Your copy should begin with the line containing "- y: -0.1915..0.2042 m", end with the line containing "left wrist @", match the listing below exactly, and contain no pictures.

Data shown
■ ■ ■ ■
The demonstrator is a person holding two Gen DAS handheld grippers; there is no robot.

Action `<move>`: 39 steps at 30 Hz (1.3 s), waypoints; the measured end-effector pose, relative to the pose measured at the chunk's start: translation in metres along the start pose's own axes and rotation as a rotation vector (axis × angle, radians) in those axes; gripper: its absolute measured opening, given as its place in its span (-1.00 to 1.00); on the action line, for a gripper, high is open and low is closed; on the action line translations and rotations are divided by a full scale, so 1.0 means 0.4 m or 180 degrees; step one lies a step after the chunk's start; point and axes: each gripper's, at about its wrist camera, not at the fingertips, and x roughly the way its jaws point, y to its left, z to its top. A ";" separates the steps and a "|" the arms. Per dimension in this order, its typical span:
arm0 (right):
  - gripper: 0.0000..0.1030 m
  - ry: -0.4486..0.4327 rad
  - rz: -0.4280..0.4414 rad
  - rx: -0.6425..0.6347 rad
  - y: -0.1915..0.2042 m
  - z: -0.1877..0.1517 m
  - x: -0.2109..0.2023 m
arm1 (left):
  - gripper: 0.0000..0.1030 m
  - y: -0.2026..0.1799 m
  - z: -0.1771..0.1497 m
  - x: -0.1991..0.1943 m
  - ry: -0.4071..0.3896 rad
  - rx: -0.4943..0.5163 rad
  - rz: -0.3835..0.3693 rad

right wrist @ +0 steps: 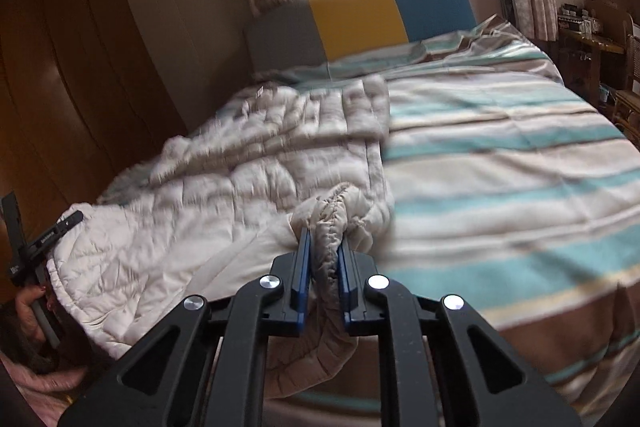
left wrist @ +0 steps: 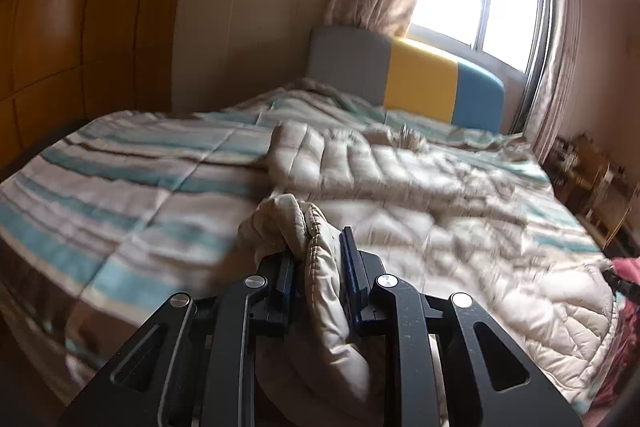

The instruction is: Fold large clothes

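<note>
Grip confirmed on both sides. Left hand-held gripper [left wrist: 316, 247] is clenched on a bunched hem corner of the quilted jacket [left wrist: 400, 179]; right hand-held gripper [right wrist: 324, 247] is clenched on an elastic-gathered edge of the same garment. The jacket lies spread on the bed [right wrist: 520, 147], running from both grips toward 12 o'clock, where the headboard [right wrist: 384, 11] stands. In the left view its bulk sits at 1 o'clock; in the right view, at 10 to 11 o'clock. Long axis judged to run away from the holder, so the fold likely carries the near edge toward 12 o'clock. Both grips appear equally near; motion blur limits detail.
</note>
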 end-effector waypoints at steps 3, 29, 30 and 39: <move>-0.79 -0.0120 0.0039 0.0058 -0.004 0.056 0.015 | -0.59 -0.007 0.057 0.019 -0.0089 -0.0035 -0.0043; -0.79 0.0133 0.0022 0.0498 -0.116 0.357 0.467 | -0.59 -0.004 0.319 0.525 0.0307 -0.0300 0.0065; -0.79 0.0154 0.0010 0.0513 -0.120 0.358 0.483 | -0.59 -0.005 0.320 0.547 0.0354 -0.0303 0.0086; -0.08 0.0038 0.0133 0.0930 -0.190 0.350 0.554 | 0.42 0.056 0.313 0.631 0.0575 -0.0657 0.0002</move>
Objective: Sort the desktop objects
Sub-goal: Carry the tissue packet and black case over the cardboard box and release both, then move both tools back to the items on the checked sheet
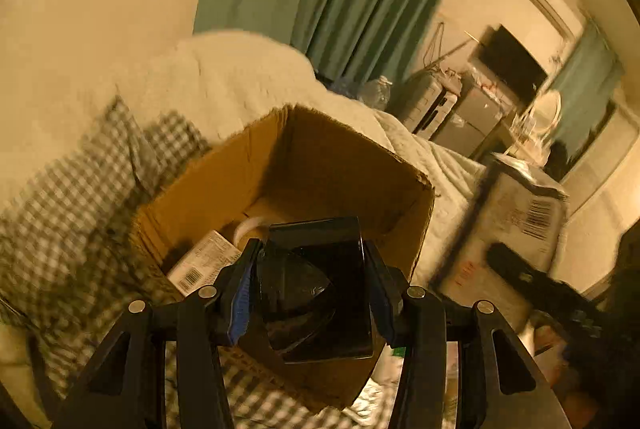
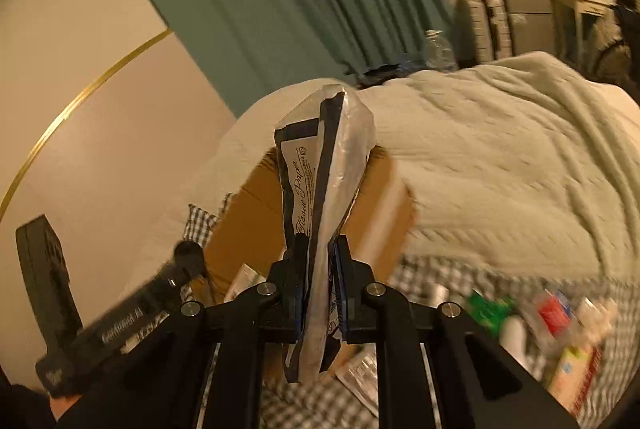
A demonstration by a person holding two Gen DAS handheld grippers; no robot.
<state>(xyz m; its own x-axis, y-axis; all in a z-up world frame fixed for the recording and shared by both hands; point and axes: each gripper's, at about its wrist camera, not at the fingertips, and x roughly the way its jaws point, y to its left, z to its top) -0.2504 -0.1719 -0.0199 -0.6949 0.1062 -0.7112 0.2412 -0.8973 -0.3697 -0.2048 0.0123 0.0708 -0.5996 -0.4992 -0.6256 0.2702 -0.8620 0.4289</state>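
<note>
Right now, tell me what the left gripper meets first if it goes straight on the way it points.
Probably the open cardboard box: the left gripper, holding a black glossy box, points into it. Depth is unclear.

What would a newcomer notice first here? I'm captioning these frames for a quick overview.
The left gripper clamps a glossy black box just above an open cardboard box. The right gripper pinches a tissue paper pack that stands up before a pale green blanket.
</note>
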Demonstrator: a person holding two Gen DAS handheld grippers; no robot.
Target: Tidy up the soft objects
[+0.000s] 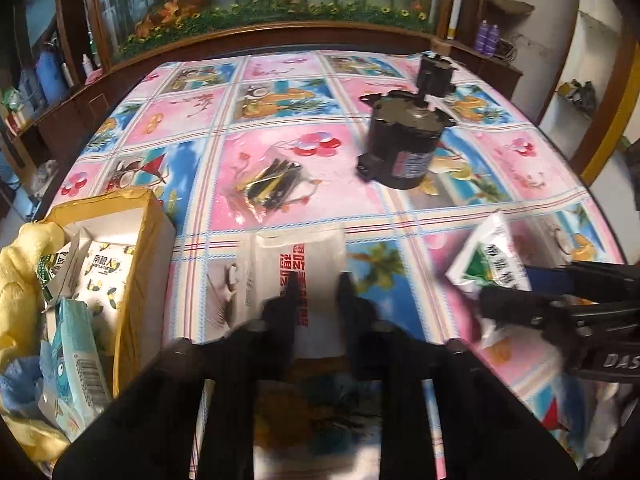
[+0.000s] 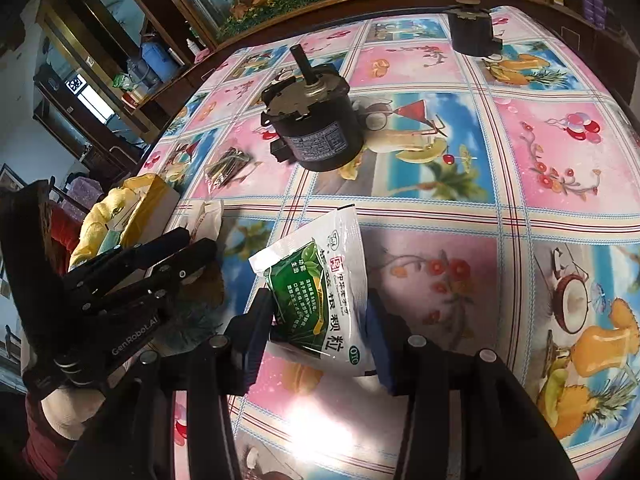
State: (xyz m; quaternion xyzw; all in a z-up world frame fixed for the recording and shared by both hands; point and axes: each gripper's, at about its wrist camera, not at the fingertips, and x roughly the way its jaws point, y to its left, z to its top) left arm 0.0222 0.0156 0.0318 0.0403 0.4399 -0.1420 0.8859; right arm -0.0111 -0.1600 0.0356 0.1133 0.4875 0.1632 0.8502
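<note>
Left gripper (image 1: 320, 292): jaws drawn narrow, closed on the lower part of a white plastic bag (image 1: 304, 256); the view is blurred, so the pinch itself is not sharp.
White plastic bag: lies flat on the tablecloth (image 1: 280, 100), red print facing up, on the near side of the large black motor (image 1: 400, 148) and to its left in the left wrist view.
Right gripper (image 2: 320, 320): part closed, its blue pads (image 2: 378, 332) pressing both side edges of a green-and-white sachet (image 2: 320, 276).
Green-and-white sachet: held tilted, its top corner pointing toward the large black motor; it is on the near side of the motor and well apart from it.
The two grippers: side by side, both nearer the cameras than the large black motor, the white plastic bag and the sachet apart from each other.
Clear packet of dark pieces (image 1: 272, 188): flat on the cloth just left of the large black motor, between it and the white plastic bag.
Cardboard box (image 1: 136, 264): open, far left of the large black motor at the table edge; printed soft packs inside, a pale blue pack (image 1: 76, 356) at its near end.
Yellow soft thing (image 1: 20, 280): bunched against the side of the box that faces away from the large black motor.
Small black motor (image 1: 434, 70): beyond the large black motor, near the far table edge.
</note>
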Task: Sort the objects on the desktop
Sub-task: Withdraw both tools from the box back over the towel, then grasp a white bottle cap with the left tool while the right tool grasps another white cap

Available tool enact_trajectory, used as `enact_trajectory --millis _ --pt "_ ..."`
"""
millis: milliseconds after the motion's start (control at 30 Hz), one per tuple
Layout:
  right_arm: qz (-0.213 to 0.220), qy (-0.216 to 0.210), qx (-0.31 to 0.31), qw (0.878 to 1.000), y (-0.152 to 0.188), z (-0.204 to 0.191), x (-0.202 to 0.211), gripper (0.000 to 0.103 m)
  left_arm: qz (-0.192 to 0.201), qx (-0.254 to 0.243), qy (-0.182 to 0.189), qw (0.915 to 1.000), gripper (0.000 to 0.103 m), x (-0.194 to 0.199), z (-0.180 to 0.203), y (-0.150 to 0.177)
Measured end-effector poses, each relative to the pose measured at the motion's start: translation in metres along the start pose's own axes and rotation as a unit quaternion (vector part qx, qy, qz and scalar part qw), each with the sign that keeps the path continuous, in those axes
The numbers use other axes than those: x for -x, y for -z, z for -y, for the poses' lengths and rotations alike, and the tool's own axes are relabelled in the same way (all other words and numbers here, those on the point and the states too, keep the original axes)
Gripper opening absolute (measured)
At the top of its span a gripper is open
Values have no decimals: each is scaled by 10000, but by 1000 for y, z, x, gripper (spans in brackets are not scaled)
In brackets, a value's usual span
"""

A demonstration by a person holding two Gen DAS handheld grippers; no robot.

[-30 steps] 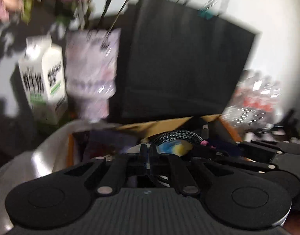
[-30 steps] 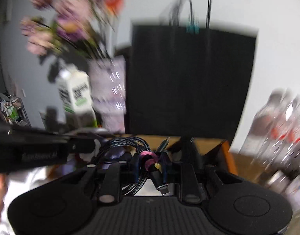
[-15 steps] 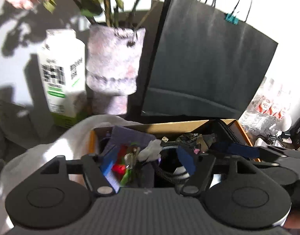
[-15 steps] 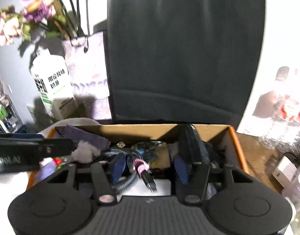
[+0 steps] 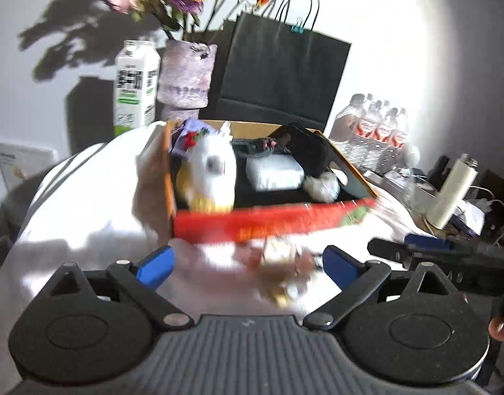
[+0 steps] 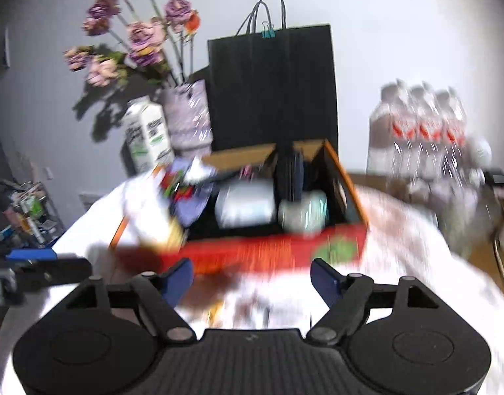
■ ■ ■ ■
Result of this exercise
  - y: -0.1915..0.2042 m
  - z: -0.1877..0.1517 m
  - x: -0.2109..0.2023 m
arm1 (left):
  - gripper: 0.0000..0.1030 m
  - y: -0.2026..0.1799 m
  - z: -0.1771..0.1497 m
  - x: -0.1991..0.1943 m
  - ry: -0.4071..0.3896 rad
  - rx: -0.4943..0.5163 rad
  - rz: -0.3835..0.3693 rad

right wrist @ +0 steps: 
left wrist @ +0 steps: 

There is nothing further to add to the answer.